2/ L’introduction d’un mécanisme de rééquilibrage des concessions, à la demande des pays du Mercosur, préjudiciable à l’adoption et la mise en œuvre effective de mesures miroirs au sein de l’UE, tout comme dans les pays du Mercosur. Et alors que les fonctionnaires européens assurent qu’il ne s’applique pas aux législations déjà adoptés (comme le CBAM ou l’EUDR) ou prévisibles à la date de la clôture politique des négociations, les négociateurs du Mercosur l’interprètent, dans leur communication officielle, comme un outil permettant de contrecarrer les effets des mesures unilatérales de l’UE (telles que celles découlant du Green Deal) ont sur leurs exportations.
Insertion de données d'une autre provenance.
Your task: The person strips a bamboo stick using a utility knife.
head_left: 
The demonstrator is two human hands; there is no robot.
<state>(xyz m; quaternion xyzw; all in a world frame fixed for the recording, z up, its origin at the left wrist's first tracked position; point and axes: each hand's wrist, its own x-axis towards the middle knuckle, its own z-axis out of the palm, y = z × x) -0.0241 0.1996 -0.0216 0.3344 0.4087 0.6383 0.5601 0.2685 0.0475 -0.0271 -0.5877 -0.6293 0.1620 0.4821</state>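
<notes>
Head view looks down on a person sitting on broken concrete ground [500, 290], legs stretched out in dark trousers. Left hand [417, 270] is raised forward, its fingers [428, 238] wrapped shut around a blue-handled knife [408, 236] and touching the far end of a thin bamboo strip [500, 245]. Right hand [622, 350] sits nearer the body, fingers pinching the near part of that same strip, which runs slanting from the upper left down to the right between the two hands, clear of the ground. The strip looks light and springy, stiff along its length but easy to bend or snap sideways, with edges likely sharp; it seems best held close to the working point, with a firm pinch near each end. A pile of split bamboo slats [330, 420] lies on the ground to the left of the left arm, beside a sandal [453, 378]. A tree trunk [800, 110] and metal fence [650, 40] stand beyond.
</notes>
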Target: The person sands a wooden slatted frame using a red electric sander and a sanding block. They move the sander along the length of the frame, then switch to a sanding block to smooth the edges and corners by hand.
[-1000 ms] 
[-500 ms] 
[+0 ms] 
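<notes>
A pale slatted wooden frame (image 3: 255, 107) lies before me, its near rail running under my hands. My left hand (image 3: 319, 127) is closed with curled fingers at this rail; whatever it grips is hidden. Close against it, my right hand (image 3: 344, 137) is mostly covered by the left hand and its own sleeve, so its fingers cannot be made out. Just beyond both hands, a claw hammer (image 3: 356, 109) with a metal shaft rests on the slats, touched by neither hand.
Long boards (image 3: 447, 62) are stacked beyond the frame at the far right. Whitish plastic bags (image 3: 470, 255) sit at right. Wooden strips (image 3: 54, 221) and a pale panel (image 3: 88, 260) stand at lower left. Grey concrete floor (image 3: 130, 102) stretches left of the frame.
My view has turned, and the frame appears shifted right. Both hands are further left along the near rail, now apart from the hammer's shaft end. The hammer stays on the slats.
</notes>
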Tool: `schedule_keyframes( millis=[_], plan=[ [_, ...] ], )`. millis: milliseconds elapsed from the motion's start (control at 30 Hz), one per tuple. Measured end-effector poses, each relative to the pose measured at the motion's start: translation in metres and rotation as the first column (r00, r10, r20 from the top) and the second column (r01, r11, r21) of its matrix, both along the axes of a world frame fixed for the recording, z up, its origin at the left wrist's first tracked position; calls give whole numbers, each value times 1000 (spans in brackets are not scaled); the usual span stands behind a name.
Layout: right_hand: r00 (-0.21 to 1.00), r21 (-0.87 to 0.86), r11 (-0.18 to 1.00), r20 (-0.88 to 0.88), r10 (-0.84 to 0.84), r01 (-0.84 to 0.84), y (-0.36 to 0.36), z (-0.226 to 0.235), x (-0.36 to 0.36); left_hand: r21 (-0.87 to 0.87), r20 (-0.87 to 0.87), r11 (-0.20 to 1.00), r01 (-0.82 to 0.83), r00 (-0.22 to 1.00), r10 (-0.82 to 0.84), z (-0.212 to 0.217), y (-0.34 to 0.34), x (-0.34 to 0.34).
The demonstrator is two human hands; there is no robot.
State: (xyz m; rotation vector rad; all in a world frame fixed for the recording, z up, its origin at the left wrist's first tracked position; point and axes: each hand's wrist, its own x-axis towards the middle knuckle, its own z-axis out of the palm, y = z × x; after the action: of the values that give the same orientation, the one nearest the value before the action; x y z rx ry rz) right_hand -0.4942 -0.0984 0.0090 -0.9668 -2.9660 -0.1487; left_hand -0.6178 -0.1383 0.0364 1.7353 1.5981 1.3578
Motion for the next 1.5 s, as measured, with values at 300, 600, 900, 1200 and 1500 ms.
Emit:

3/L’ accord est contraire aux engagements internationaux de l’UE, en matière climatique et de protection de la biodiversité, ainsi qu’au droit européen. D’où la nécessité de demander à la CJUE d’en examiner la légalité au regard des objectifs de durabilité de l’UE et de ses obligations en la matière découlant du droit européen. Cette voie d’action, possible uniquement avant la conclusion formelle de l’accord au niveau de l’Union, doit être utilisée rapidement.
4/ Le processus de préparation de cet accord constitue un cas d’école en matière de déificit démocratique. Les ultimes négociations ont été menées dans la plus grande opacité et il n’y a toujours pas de transparence sur l’architecture juridique finale de l’Accord. La Commission semble vouloir passer en force pour la ratification. L’Accord UE Mercosur est en effet en principe un accord mixte, comportant un volet commerce et un volet politique. Le Conseil doit donc statuer à l’unanimité, le texte voté au Parlement européen et ratifié dans chacun des Etats membres. Afin de contourner les vétos d’États membres, la Commission semble vouloir découper l’accord pour isoler la partie “commerce” et la présenter sous la forme d’un accord commercial intérimaire relevant de la compétence exclusive de l’UE. Dans ce cas, il serait soumis à l’approbation à la majorité qualifiée des États membres au Conseil et du Parlement européen. En cas d’échec de la ratification de l’accord politique dans un ou plusieurs Etats membres, l’accord de commerce intérimaire resterait en place. Cette méthode irait à l’encontre des conclusions du Conseil du 22 mai 2018.
En tout état de cause, les trois lignes rouges tracées par la France en 2020 sur l’accord restent pertinentes et leur non-respect doit continuer de motiver un rejet définitif de l’accord UE Mercosur.